Problem requirements – Copy all of the data below exactly as it is given.

Data block –
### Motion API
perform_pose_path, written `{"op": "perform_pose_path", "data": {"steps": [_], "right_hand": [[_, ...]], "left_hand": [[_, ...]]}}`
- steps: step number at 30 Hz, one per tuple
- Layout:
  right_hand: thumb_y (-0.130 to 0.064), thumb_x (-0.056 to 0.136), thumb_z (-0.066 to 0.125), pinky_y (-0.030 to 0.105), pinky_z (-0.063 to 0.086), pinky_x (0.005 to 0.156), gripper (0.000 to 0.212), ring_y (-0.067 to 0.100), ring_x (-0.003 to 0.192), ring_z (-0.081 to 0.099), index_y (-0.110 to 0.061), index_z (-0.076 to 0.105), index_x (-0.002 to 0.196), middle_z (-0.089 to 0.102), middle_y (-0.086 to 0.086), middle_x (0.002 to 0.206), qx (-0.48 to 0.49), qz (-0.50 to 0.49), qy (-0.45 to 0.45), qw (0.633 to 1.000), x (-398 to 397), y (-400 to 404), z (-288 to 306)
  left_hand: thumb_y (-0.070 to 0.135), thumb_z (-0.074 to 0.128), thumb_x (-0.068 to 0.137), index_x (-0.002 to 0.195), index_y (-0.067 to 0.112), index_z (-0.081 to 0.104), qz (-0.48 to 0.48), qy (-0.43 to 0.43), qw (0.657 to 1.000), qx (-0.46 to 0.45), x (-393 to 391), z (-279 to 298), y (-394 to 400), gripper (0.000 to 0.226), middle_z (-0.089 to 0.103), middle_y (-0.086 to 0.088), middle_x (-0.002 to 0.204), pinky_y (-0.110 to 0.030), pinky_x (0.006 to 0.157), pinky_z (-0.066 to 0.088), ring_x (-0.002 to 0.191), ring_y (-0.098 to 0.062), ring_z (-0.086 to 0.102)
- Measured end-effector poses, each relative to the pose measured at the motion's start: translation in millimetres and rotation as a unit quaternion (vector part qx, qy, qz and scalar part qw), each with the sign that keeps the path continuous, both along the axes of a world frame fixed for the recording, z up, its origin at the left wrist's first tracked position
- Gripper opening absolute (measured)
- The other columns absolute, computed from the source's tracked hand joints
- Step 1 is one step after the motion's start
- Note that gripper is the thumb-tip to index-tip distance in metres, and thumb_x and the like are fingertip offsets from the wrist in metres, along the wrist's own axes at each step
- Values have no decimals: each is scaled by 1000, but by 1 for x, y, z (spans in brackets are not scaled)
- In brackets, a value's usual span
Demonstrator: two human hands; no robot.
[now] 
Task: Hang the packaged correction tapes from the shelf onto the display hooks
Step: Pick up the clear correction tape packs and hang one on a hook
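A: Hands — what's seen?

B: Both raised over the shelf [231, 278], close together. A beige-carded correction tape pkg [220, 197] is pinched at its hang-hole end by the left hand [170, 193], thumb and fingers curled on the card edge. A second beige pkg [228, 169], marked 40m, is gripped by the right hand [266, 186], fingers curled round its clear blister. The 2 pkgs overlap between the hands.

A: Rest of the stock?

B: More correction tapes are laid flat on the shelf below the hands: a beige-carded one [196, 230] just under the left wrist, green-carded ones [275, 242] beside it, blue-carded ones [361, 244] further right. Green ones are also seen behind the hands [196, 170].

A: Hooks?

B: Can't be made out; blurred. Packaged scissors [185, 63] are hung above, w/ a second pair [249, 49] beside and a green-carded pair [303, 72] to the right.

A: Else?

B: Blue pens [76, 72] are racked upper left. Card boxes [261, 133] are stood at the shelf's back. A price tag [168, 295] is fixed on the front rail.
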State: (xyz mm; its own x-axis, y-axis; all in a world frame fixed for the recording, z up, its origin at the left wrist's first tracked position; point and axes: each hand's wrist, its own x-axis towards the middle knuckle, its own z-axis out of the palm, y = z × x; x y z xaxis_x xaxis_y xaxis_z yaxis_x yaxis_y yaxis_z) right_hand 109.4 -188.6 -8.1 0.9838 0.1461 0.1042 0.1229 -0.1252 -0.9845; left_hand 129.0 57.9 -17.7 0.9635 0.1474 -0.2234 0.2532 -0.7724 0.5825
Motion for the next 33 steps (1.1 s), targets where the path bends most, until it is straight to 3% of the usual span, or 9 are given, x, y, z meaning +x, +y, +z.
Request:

Result –
### Motion API
perform_pose_path, written `{"op": "perform_pose_path", "data": {"steps": [_], "right_hand": [[_, ...]], "left_hand": [[_, ...]]}}`
- steps: step number at 30 Hz, one per tuple
- Layout:
  right_hand: thumb_y (-0.130 to 0.064), thumb_x (-0.056 to 0.136), thumb_z (-0.066 to 0.125), pinky_y (-0.030 to 0.105), pinky_z (-0.063 to 0.086), pinky_x (0.005 to 0.156), gripper (0.000 to 0.212), ring_y (-0.067 to 0.100), ring_x (-0.003 to 0.192), ring_z (-0.081 to 0.099), index_y (-0.110 to 0.061), index_z (-0.076 to 0.105), index_x (-0.002 to 0.196), middle_z (-0.089 to 0.102), middle_y (-0.086 to 0.086), middle_x (0.002 to 0.206), qx (-0.48 to 0.49), qz (-0.50 to 0.49), qy (-0.45 to 0.45), qw (0.633 to 1.000), x (-398 to 397), y (-400 to 404), z (-288 to 306)
  left_hand: thumb_y (-0.070 to 0.135), thumb_z (-0.074 to 0.128), thumb_x (-0.068 to 0.137), index_x (-0.002 to 0.195), index_y (-0.067 to 0.112), index_z (-0.081 to 0.104), qz (-0.48 to 0.48), qy (-0.43 to 0.43), qw (0.657 to 1.000), qx (-0.46 to 0.45), x (-393 to 391), z (-279 to 298), y (-394 to 400), gripper (0.000 to 0.226), middle_z (-0.089 to 0.103), middle_y (-0.086 to 0.088), middle_x (-0.002 to 0.204), pinky_y (-0.110 to 0.030), pinky_x (0.006 to 0.157), pinky_z (-0.066 to 0.088), ring_x (-0.002 to 0.191), ring_y (-0.098 to 0.062), ring_z (-0.086 to 0.102)
- Measured end-effector poses, each relative to the pose measured at the motion's start: translation in millimetres and rotation as a unit quaternion (vector part qx, qy, qz and scalar part qw), each with the sign that keeps the path continuous, both along the axes of a world frame fixed for the recording, z up, its origin at the left wrist's first tracked position
- Gripper opening absolute (measured)
- The other columns absolute, computed from the source's tracked hand joints
- Step 1 is one step after the motion's start
- Note that gripper is the thumb-tip to index-tip distance in metres, and thumb_x and the like are fingertip offsets from the wrist in metres, along the wrist's own axes at each step
- Values have no decimals: each is scaled by 1000, but by 1 for x, y, z (spans in brackets are not scaled)
- In brackets, a value's usual span
Demonstrator: two human hands; no robot.
[now] 
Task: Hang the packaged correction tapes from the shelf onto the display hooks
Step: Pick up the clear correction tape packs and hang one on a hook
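A: Hands — what's seen?

B: Both raised over the shelf [231, 278], close together. A beige-carded correction tape pkg [220, 197] is pinched at its hang-hole end by the left hand [170, 193], thumb and fingers curled on the card edge. A second beige pkg [228, 169], marked 40m, is gripped by the right hand [266, 186], fingers curled round its clear blister. The 2 pkgs overlap between the hands.

A: Rest of the stock?

B: More correction tapes are laid flat on the shelf below the hands: a beige-carded one [196, 230] just under the left wrist, green-carded ones [275, 242] beside it, blue-carded ones [361, 244] further right. Green ones are also seen behind the hands [196, 170].

A: Hooks?

B: Can't be made out; blurred. Packaged scissors [185, 63] are hung above, w/ a second pair [249, 49] beside and a green-carded pair [303, 72] to the right.

A: Else?

B: Blue pens [76, 72] are racked upper left. Card boxes [261, 133] are stood at the shelf's back. A price tag [168, 295] is fixed on the front rail.
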State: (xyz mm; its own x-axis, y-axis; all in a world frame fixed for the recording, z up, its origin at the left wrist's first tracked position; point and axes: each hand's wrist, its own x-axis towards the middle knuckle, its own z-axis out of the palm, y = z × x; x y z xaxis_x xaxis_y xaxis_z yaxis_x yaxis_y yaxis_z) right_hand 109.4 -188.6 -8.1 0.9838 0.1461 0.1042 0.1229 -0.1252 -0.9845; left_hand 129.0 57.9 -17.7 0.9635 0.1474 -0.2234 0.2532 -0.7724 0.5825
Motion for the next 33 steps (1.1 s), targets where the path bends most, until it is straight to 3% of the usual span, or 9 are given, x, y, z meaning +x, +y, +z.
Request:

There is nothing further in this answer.